= Your goal =
Once the images are set aside, output the listing exactly as it stands.

= Information shown =
====================
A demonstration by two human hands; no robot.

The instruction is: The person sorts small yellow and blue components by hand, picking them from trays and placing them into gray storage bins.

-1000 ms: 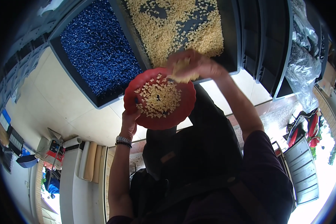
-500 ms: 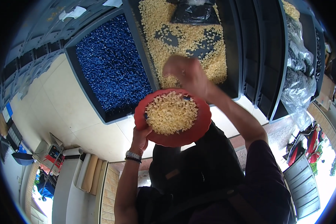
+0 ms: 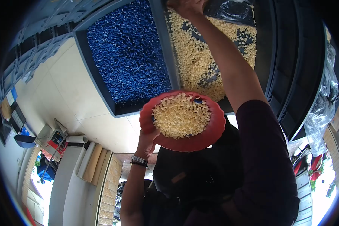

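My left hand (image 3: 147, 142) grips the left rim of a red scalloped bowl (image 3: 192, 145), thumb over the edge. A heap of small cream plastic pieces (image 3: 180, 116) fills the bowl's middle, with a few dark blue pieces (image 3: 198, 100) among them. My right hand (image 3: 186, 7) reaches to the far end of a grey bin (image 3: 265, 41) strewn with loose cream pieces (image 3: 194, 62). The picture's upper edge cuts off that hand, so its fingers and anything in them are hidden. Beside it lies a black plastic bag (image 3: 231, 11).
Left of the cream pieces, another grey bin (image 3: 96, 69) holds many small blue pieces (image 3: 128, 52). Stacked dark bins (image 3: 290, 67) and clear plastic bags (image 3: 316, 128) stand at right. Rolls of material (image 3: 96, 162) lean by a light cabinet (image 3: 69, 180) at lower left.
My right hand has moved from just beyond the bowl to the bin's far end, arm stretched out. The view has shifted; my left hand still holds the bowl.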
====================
= Result =
A demonstration by two human hands; no robot.

The instruction is: The person sorts small yellow and blue components by hand, picking them from trays and placing them into gray storage bins.

-1000 ms: 
-500 ms: 
+0 ms: 

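My left hand (image 3: 147, 142) grips the left rim of a red scalloped bowl (image 3: 192, 145), thumb over the edge. A heap of small cream plastic pieces (image 3: 180, 116) fills the bowl's middle, with a few dark blue pieces (image 3: 198, 100) among them. My right hand (image 3: 186, 7) reaches to the far end of a grey bin (image 3: 265, 41) strewn with loose cream pieces (image 3: 194, 62). The picture's upper edge cuts off that hand, so its fingers and anything in them are hidden. Beside it lies a black plastic bag (image 3: 231, 11).
Left of the cream pieces, another grey bin (image 3: 96, 69) holds many small blue pieces (image 3: 128, 52). Stacked dark bins (image 3: 290, 67) and clear plastic bags (image 3: 316, 128) stand at right. Rolls of material (image 3: 96, 162) lean by a light cabinet (image 3: 69, 180) at lower left.
My right hand has moved from just beyond the bowl to the bin's far end, arm stretched out. The view has shifted; my left hand still holds the bowl.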

That is the complete answer.